> ASSIGNMENT: An exact copy is required of every line from the one with "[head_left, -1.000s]" through the end of the data below, and the pictures must stay out of it.

> MATERIAL PROVIDED:
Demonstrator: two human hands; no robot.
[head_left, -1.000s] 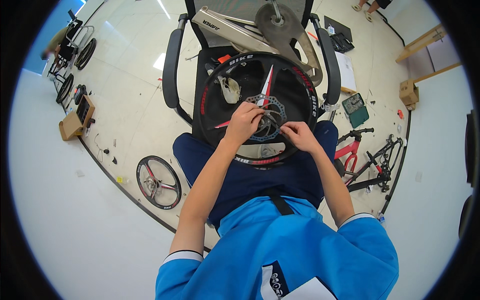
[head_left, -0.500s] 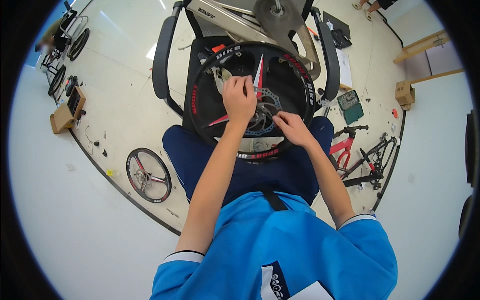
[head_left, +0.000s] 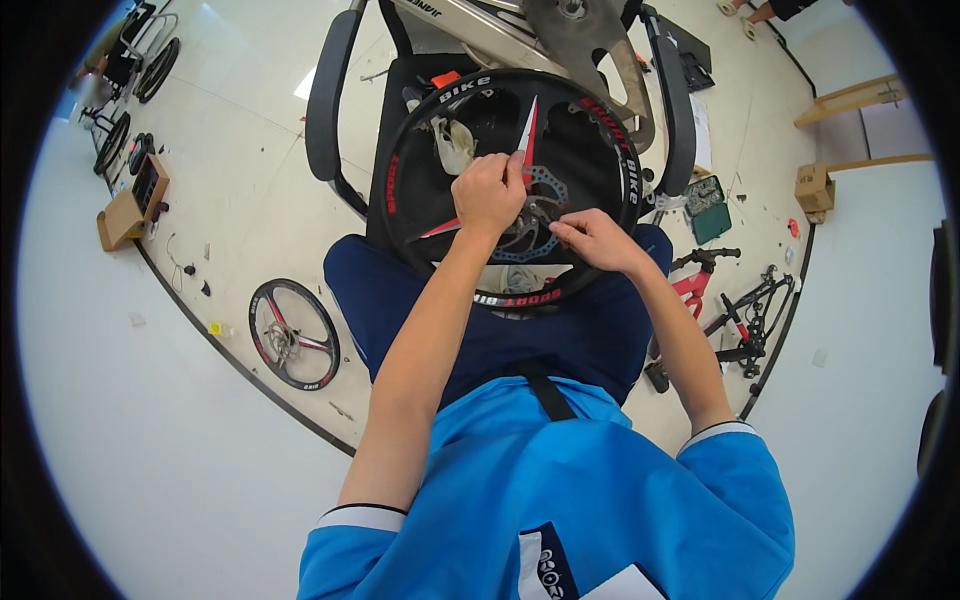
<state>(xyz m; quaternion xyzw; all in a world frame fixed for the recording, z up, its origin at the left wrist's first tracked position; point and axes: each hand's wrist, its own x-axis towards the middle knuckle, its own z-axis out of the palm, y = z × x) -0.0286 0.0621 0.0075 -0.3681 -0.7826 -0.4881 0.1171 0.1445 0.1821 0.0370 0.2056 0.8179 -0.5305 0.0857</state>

> FINISHED TASK:
[head_left, -1.000s] 
[head_left, -0.500s] 
[head_left, +0.000s] 
<state>(xyz m; quaternion xyzw; all in a world frame fixed for the recording, z up, its origin at the left wrist's first tracked position; point and axes: each hand's wrist, its own x-axis towards the middle knuckle, its own z-axis out of the palm, y = z × x) -0.0286 0.0621 0.0075 -0.3681 -0.7826 -0.4881 0.1171 0.1445 0.1821 0.0370 0.2056 0.8179 -0.5305 0.0857</state>

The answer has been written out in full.